[What the role is]
This is a 2-year contract position as a Lecturer in the School of InfoComm Technology.
You will be involved in full-time and part-time course offerings.
[What you will be working on]
Your responsibilities will include, but are not limited to, the following:
- Lead in design, development and review curriculum, facilitate student learning, supervise projects, conduct assessments
- Participate in and contributes to professional development activities such as industrial research and development projects or publication/presentation of papers
- Work with enterprises to develop partnership opportunities on industry projects, curriculum development, and/or training of learners
- Drive cross-functional/project teams focused on developing practical solutions for real-world challenges, with emphasis on translating research into applicable outcomes and providing consultancy for practical implementation
- Perform associated tasks for modules related to Data Engineering, Data architecture, Analytics, Cloud technologies and other ICT-related modules
- Support student development in areas of Education and Career Guidance
- Solicit internship opportunities with industry partners and supervise student internships
- Participate in ad hoc projects pertaining to academic enhancement, student development, publicity and outreach and Continuing Education and Training (CET)
[What we are looking for]
- At least 3 years of relevant work experience in designing, implementing, or supporting data virtualisation solution, big data platforms and pipelines, and/or data lake and data warehouse systems for large‑scale data environments.
- Proficient in Analytical Programming using Python and/or other related programming languages.
- Ability to clearly explain data architecture and data engineering concepts in an applied teaching context.

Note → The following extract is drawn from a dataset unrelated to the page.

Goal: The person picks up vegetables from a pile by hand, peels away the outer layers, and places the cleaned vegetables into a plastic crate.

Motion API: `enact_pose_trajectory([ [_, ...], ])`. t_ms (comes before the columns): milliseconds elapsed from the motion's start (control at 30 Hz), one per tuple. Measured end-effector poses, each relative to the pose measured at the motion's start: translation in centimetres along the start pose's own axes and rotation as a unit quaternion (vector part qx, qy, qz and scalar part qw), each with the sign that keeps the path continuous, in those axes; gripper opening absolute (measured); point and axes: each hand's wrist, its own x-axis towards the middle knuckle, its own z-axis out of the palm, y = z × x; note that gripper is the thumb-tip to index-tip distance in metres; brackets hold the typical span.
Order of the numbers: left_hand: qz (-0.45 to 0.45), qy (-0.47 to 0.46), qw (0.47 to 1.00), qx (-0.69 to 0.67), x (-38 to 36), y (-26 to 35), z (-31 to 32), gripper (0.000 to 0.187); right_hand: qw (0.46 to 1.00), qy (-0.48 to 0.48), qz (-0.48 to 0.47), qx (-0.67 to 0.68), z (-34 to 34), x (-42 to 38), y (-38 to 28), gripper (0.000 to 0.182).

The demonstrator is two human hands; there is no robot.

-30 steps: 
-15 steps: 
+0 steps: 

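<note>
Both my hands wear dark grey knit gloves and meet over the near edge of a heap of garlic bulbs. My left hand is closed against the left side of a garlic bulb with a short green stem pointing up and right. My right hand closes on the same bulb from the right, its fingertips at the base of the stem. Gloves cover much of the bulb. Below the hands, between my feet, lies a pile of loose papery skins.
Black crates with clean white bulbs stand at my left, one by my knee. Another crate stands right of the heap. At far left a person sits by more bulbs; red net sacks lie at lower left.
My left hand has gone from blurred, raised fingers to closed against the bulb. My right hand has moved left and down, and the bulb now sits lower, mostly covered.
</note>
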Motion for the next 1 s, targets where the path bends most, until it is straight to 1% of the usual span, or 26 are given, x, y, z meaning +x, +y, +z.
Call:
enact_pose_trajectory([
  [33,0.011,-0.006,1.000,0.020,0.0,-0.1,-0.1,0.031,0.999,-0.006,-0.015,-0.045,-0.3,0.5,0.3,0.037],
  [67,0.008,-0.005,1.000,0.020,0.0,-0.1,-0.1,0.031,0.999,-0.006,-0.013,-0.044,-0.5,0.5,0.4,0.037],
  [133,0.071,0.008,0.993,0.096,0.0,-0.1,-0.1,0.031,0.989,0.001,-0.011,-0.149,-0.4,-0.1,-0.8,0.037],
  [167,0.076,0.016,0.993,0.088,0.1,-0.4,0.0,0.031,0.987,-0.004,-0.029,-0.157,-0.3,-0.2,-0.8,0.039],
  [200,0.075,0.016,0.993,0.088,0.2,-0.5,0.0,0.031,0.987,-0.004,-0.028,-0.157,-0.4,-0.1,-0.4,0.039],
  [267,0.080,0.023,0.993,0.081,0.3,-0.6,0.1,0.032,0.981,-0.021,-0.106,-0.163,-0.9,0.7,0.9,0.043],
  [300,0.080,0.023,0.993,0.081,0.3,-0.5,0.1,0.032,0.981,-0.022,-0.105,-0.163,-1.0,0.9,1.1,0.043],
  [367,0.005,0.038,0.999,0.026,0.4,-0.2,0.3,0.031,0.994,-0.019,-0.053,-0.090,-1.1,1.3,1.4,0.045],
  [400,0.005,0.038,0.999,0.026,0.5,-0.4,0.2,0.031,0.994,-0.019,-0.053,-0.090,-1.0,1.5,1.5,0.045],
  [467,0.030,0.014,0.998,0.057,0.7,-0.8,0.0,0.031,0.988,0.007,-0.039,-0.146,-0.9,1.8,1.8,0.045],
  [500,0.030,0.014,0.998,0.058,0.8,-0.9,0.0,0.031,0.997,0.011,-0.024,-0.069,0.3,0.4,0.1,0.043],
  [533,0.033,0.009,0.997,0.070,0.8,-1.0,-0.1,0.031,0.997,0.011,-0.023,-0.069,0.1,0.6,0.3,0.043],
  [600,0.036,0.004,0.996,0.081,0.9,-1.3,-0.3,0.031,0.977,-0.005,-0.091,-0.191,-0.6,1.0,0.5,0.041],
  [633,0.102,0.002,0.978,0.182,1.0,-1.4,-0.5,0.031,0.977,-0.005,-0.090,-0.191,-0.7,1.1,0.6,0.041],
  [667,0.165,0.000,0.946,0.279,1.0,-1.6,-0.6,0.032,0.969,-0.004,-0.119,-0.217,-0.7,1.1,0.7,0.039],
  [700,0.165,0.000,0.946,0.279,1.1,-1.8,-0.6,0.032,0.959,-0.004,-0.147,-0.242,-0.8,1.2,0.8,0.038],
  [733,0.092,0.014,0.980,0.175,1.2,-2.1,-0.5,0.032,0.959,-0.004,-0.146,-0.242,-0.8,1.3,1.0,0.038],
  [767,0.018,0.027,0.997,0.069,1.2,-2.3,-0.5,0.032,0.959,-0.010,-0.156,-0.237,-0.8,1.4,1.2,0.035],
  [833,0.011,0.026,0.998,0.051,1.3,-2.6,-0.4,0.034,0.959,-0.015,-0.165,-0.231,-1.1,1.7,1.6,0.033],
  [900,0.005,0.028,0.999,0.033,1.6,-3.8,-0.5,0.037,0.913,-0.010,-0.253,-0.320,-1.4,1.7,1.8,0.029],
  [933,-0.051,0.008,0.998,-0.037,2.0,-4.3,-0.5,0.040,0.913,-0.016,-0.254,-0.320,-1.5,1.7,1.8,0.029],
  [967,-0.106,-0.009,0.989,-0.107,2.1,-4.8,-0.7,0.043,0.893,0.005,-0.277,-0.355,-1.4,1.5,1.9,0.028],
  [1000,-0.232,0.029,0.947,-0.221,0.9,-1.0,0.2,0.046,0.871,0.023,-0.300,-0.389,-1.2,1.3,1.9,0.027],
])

Additional pre-requisites that are advantageous
- Experience in platforms such as Snowflakes, Denodo, Apache Spark, Hadoop ecosystem, Alteryx or equivalent.
- Experience in designing and building systems for collecting and analysing data (structured and unstructured) at scale with data integration, ETL/ELT processes, data modelling, and performance optimisation.
- Practical exposure to data virtualisation platforms and/or concepts (e.g. virtual data layers, federated queries, abstraction over heterogeneous sources).
- Knowledge of Cloud/Data Engineering DevOps tools such as Azure/AWS Cloud, Apache Spark, Apache Kafka, PostgreSQL, Airbyte and modern data repositories will be an advantage.